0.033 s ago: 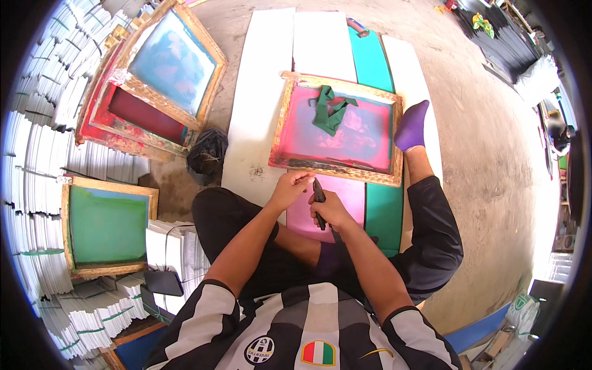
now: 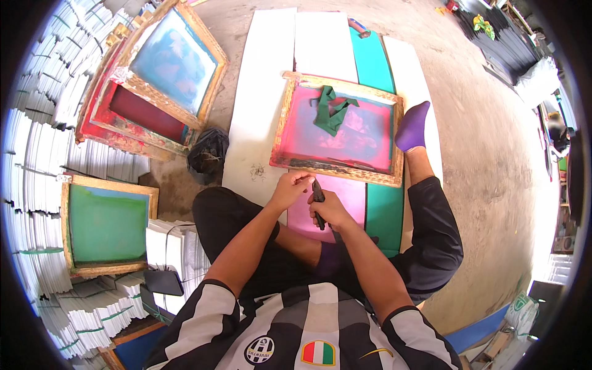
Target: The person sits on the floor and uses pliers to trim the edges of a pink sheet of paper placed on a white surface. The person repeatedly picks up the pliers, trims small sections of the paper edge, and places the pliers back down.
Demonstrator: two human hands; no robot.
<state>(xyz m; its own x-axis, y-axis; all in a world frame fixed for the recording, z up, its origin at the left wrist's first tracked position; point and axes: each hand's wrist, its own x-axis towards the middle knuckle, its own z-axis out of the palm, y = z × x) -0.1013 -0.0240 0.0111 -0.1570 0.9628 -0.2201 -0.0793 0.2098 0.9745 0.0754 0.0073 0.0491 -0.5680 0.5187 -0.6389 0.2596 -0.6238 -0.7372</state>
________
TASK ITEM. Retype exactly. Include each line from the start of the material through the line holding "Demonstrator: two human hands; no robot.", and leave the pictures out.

EXERCISE SOLUTION.
0.033 s ago: 
now: 
Target: The person sits on the floor and uses pliers to trim the edges of a pink sheet of paper placed on a white surface. The person repeatedly picks up the pliers, trims small sections of the paper edge, and places the pliers back down.
Demonstrator: two human hands; no robot.

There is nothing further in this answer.